In 2025, he introduced House Bill 1916, the Responsible Deployment of AI Systems Act, a regulatory framework that would classify AI systems into four risk categories and establish a state Artificial Intelligence Council, an AI regulatory sandbox program, and an AI workforce development program. The bill was referred to the House Rules Committee and died in committee.

In the 2026 legislative session, Alonso-Sandoval authored House Bill 4083, a measure concerning minors' access to AI chatbots and age verification requirements.

====Immigration====
Alonso-Sandoval has spoken against several Republican-led immigration measures in the House. During the 2024 floor debate on House Bill 4156, which created the state crime of "impermissible occupation" for entering Oklahoma while unlawfully present in the country, he described the bill as political and argued it would create distrust of police among immigrant communities.

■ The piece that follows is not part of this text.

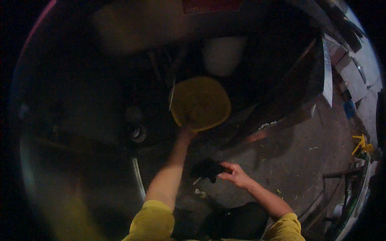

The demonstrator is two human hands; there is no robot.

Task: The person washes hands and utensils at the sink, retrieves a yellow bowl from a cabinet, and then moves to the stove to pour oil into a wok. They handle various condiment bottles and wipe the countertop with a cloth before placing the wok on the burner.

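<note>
My left hand (187, 132) reaches forward into shadow and grips the near rim of a round-cornered yellow basin (202, 101). Its fingers look dark and blurred inside the rim, and the basin's contents cannot be made out. Lower and to the right, my right hand (235, 175) pinches a limp black item (208, 169), perhaps a cloth, between thumb and fingers. That item hangs over the concrete floor, apart from the basin.
Behind the basin stands a pale bucket-like container (223, 55) in deep shadow. Small round metallic items (137, 132) lie to the left. Scraps (200, 192) litter the floor (289, 159). At right are a metal-framed stand (342, 174) and a yellow object (362, 146).
</note>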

In 2025, he opposed House Bill 1362, a measure establishing a felony charge for undocumented immigrants arrested for state criminal violations, calling it "un-Oklahoman and un-American". He argued the measure was unnecessary given existing state and federal law and noted that undocumented immigrants pay an estimated $227 million in annual state taxes in Oklahoma. In 2026, he spoke against House Bills 4422 and 4423, legislation authored by House Speaker Kyle Hilbert that would require state agencies to report public benefits applicants without legal immigration status to the state attorney general's office, arguing the measures targeted low-income families and children rather than criminals.

==Personal life==
Alonso-Sandoval is a first-generation American. His parents are immigrants who were born in Guanajuato, Mexico.